Your copy should hold every record exactly and no images.

Stored records
■ ■ ■ ■ ■

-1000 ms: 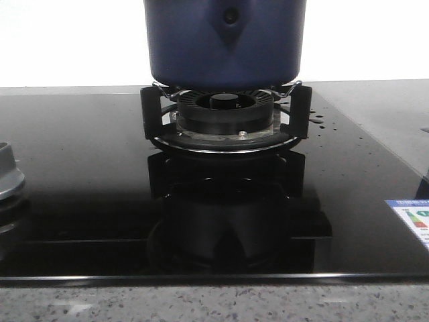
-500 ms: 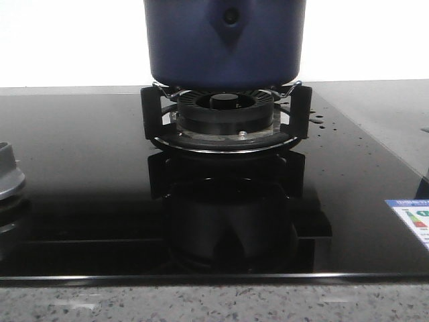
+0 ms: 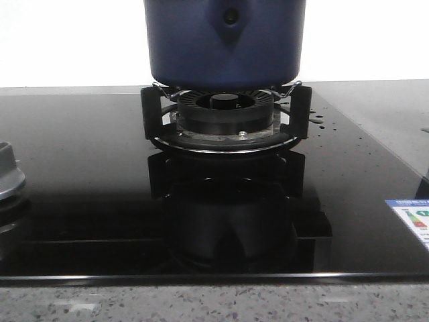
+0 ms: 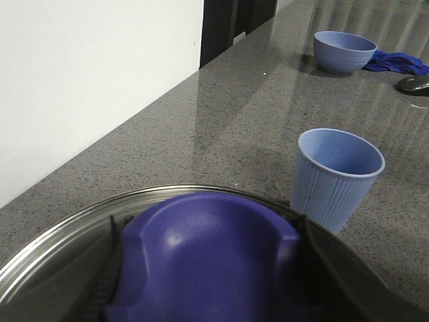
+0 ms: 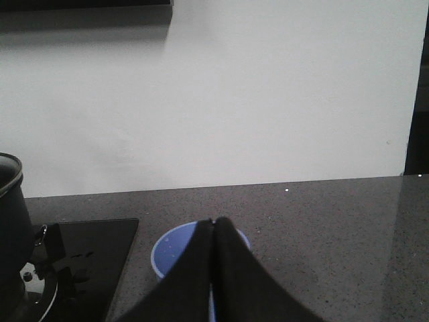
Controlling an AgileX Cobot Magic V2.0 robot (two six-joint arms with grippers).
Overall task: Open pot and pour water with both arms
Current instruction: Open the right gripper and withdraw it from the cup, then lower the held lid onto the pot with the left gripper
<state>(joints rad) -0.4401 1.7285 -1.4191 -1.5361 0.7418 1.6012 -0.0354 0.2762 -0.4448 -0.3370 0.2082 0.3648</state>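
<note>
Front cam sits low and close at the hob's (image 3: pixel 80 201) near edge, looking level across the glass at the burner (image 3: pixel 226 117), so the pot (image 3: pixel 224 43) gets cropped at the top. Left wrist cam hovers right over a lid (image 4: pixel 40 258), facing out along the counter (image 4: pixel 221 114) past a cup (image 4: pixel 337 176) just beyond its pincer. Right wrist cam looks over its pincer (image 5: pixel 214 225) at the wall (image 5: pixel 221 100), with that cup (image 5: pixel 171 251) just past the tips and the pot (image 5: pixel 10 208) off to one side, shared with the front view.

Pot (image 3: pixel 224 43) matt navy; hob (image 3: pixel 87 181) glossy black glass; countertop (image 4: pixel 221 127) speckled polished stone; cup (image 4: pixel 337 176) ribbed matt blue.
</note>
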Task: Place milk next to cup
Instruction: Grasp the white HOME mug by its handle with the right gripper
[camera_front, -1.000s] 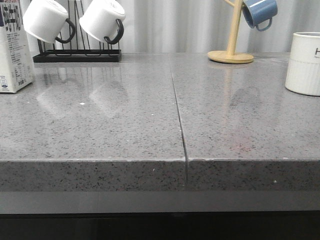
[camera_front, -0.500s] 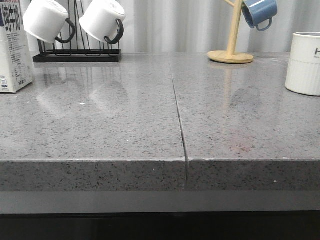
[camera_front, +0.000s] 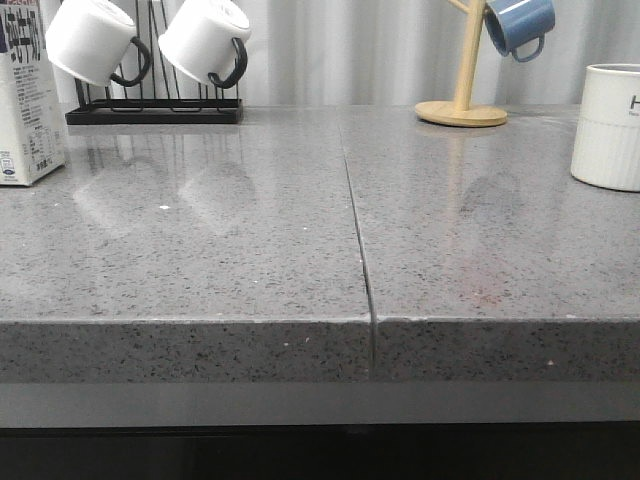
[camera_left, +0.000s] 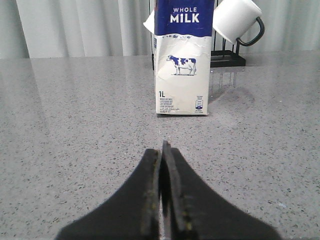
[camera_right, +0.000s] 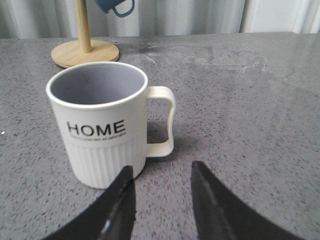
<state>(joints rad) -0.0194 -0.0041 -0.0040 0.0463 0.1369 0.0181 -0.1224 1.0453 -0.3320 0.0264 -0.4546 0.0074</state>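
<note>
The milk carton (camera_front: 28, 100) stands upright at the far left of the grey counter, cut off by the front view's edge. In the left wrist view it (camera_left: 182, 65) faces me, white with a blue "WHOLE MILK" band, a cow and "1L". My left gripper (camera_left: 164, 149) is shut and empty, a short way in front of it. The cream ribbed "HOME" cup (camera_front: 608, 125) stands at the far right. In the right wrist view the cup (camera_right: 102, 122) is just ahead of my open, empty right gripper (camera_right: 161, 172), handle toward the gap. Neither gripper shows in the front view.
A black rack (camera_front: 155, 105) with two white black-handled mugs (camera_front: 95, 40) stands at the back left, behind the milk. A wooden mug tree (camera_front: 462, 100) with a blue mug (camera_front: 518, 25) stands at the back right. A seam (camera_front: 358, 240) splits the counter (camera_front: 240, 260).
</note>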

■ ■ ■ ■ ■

- [Task response]
-1000 ms: 
-500 ms: 
+0 ms: 
+0 ms: 
+0 ms: 
Controlling an AgileX Cobot Magic V2.0 robot (two six-joint arms with grippers).
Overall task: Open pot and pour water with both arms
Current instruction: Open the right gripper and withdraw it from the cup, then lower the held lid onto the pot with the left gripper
<state>(joints rad) -0.4401 1.7285 -1.4191 -1.5361 0.7418 1.6012 -0.0354 0.2762 -0.4448 -0.3370 0.2082 0.3648</state>
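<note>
Front cam sits low and close at the hob's (image 3: pixel 80 201) near edge, looking level across the glass at the burner (image 3: pixel 226 117), so the pot (image 3: pixel 224 43) gets cropped at the top. Left wrist cam hovers right over a lid (image 4: pixel 40 258), facing out along the counter (image 4: pixel 221 114) past a cup (image 4: pixel 337 176) just beyond its pincer. Right wrist cam looks over its pincer (image 5: pixel 214 225) at the wall (image 5: pixel 221 100), with that cup (image 5: pixel 171 251) just past the tips and the pot (image 5: pixel 10 208) off to one side, shared with the front view.

Pot (image 3: pixel 224 43) matt navy; hob (image 3: pixel 87 181) glossy black glass; countertop (image 4: pixel 221 127) speckled polished stone; cup (image 4: pixel 337 176) ribbed matt blue.
</note>
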Task: Place milk next to cup
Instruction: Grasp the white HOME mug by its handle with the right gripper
[camera_front, -1.000s] 
[camera_front, -0.500s] 
[camera_front, +0.000s] 
[camera_left, +0.000s] 
[camera_right, +0.000s] 
<state>(joints rad) -0.0194 -0.0041 -0.0040 0.0463 0.1369 0.0181 -0.1224 1.0453 -0.3320 0.0264 -0.4546 0.0074</state>
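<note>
The milk carton (camera_front: 28, 100) stands upright at the far left of the grey counter, cut off by the front view's edge. In the left wrist view it (camera_left: 182, 65) faces me, white with a blue "WHOLE MILK" band, a cow and "1L". My left gripper (camera_left: 164, 149) is shut and empty, a short way in front of it. The cream ribbed "HOME" cup (camera_front: 608, 125) stands at the far right. In the right wrist view the cup (camera_right: 102, 122) is just ahead of my open, empty right gripper (camera_right: 161, 172), handle toward the gap. Neither gripper shows in the front view.
A black rack (camera_front: 155, 105) with two white black-handled mugs (camera_front: 95, 40) stands at the back left, behind the milk. A wooden mug tree (camera_front: 462, 100) with a blue mug (camera_front: 518, 25) stands at the back right. A seam (camera_front: 358, 240) splits the counter (camera_front: 240, 260).
</note>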

This is the complete answer to the exercise.